** Aim of the task **
The lines from the top of the listing through the one containing "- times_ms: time" are to be retyped exactly, with no other lines.
* * *
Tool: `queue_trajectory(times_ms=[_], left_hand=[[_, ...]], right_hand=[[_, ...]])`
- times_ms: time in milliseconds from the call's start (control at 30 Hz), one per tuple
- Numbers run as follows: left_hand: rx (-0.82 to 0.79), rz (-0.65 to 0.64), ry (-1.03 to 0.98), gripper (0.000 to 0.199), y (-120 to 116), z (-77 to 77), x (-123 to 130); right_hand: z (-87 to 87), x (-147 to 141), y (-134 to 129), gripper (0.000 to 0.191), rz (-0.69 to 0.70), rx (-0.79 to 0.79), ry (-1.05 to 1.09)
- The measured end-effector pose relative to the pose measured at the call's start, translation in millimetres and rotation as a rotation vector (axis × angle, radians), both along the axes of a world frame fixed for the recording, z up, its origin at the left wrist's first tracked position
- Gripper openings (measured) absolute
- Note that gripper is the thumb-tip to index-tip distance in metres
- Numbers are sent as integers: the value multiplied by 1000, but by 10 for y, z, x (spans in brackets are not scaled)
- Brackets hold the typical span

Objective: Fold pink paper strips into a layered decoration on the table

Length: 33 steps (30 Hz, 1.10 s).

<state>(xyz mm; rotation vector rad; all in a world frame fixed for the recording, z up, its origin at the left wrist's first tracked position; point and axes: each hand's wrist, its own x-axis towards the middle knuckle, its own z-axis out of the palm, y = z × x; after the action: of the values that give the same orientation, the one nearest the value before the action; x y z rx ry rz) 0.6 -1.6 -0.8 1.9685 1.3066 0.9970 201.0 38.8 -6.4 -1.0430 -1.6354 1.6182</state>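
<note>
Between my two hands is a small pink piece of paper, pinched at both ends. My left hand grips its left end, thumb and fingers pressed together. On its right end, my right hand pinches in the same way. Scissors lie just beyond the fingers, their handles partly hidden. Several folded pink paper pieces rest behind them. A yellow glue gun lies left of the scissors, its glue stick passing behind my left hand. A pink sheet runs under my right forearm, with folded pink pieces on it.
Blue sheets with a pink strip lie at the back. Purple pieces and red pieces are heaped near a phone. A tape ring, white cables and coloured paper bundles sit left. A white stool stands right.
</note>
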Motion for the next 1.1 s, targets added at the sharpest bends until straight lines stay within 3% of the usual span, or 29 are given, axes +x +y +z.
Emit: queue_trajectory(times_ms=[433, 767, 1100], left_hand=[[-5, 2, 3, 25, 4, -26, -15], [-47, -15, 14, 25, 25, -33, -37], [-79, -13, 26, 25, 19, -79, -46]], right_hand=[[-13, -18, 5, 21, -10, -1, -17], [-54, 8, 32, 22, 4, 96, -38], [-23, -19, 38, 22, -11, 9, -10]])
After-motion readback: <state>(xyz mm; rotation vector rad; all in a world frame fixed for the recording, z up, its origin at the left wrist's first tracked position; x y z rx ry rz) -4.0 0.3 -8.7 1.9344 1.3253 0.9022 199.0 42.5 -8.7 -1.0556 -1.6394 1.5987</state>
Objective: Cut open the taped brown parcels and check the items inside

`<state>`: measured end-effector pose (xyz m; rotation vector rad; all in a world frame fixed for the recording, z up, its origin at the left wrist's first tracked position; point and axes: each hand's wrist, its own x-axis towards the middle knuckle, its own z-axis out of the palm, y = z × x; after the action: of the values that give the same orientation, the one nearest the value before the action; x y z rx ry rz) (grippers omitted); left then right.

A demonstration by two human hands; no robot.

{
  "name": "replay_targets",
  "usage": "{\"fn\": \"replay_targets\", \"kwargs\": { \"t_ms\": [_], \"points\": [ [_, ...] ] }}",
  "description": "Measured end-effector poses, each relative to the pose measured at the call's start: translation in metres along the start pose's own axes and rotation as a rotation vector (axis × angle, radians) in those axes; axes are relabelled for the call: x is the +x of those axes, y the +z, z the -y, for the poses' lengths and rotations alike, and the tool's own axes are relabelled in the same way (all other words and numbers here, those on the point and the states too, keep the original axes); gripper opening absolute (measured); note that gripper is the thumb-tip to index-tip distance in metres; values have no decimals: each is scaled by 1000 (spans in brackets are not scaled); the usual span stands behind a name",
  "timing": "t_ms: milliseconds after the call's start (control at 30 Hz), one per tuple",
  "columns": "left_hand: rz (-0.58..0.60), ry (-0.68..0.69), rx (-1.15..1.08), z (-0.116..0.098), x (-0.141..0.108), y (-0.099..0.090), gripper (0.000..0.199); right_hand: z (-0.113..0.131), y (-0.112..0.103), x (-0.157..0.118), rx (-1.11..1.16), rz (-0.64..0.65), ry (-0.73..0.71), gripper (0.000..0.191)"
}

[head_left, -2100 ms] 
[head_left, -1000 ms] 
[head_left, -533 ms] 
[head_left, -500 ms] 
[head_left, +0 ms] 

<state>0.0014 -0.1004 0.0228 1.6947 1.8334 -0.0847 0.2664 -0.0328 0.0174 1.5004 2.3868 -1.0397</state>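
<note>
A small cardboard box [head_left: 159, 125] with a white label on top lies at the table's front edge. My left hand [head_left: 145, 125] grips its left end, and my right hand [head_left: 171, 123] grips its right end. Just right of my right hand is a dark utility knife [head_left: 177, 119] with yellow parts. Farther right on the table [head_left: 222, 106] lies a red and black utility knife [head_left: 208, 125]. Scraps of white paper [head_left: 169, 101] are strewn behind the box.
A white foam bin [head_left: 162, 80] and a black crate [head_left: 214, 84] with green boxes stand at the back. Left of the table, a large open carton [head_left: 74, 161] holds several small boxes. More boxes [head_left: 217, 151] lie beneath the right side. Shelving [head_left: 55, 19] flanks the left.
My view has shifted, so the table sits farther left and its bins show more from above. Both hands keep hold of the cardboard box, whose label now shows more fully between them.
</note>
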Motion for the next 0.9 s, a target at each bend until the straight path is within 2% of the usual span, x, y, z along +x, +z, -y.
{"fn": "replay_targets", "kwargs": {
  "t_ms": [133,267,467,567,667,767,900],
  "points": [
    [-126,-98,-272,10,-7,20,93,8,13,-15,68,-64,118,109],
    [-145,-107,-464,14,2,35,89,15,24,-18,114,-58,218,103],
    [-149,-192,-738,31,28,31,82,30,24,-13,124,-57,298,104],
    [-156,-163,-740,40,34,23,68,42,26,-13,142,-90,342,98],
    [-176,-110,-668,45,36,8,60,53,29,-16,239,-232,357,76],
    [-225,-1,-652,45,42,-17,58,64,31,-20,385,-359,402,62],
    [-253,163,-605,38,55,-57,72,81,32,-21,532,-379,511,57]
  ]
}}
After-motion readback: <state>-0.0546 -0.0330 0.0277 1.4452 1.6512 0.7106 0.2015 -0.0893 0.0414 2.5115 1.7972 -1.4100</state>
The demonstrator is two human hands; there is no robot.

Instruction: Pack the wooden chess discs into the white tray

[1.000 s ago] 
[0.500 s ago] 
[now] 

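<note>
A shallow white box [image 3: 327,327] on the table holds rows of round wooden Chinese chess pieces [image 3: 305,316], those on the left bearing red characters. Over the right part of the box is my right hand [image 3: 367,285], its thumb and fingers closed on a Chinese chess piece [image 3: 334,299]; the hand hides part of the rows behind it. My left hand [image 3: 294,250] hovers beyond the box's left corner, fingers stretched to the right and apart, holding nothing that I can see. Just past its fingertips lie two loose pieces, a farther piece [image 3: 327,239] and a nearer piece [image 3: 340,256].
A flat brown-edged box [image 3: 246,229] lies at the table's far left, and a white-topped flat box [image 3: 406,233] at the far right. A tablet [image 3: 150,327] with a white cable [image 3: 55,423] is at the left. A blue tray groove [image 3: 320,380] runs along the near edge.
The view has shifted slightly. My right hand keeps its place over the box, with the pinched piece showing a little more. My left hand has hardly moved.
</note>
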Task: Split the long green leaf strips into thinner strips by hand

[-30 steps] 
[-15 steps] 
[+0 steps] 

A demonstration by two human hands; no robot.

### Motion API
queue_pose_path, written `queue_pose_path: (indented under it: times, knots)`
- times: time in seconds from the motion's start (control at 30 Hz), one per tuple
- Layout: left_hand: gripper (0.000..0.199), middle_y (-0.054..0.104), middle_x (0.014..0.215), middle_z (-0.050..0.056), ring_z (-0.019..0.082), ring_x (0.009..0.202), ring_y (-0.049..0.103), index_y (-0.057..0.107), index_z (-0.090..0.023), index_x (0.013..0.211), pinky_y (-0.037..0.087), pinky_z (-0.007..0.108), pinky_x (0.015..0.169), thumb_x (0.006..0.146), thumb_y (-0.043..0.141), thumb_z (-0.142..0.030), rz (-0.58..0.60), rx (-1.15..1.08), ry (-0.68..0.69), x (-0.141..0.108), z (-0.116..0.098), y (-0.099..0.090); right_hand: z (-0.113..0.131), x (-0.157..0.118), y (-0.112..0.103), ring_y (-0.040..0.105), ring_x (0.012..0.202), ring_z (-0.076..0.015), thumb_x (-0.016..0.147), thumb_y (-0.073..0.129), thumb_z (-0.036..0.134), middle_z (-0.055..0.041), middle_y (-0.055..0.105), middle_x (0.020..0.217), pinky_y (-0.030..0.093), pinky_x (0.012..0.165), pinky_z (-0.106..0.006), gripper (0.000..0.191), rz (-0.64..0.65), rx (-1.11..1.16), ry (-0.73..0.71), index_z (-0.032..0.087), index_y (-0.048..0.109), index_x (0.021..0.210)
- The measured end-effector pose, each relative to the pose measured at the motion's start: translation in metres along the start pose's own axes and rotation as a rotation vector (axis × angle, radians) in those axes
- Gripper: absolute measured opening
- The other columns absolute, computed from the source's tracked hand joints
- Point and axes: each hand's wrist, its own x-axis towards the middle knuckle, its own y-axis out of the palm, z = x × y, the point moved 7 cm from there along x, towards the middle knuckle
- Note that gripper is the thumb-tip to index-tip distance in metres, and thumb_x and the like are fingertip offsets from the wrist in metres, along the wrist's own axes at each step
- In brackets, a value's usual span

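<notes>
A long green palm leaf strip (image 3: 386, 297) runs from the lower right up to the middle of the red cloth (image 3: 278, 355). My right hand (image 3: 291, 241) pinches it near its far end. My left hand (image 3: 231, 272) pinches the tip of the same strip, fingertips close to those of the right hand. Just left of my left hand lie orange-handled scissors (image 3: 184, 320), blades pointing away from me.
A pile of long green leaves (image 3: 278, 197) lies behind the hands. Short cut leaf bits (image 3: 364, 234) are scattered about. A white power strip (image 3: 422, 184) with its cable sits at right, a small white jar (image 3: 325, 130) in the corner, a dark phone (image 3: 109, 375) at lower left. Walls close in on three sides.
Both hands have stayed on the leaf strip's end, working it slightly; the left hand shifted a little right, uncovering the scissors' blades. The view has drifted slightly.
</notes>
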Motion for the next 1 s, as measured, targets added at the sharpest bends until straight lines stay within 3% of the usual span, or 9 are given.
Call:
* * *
** Response to the task **
Tool: `queue_trajectory(times_ms=[_], left_hand=[[_, ...]], right_hand=[[_, ...]])`
- times_ms: time in milliseconds from the call's start (control at 30 Hz), one per tuple

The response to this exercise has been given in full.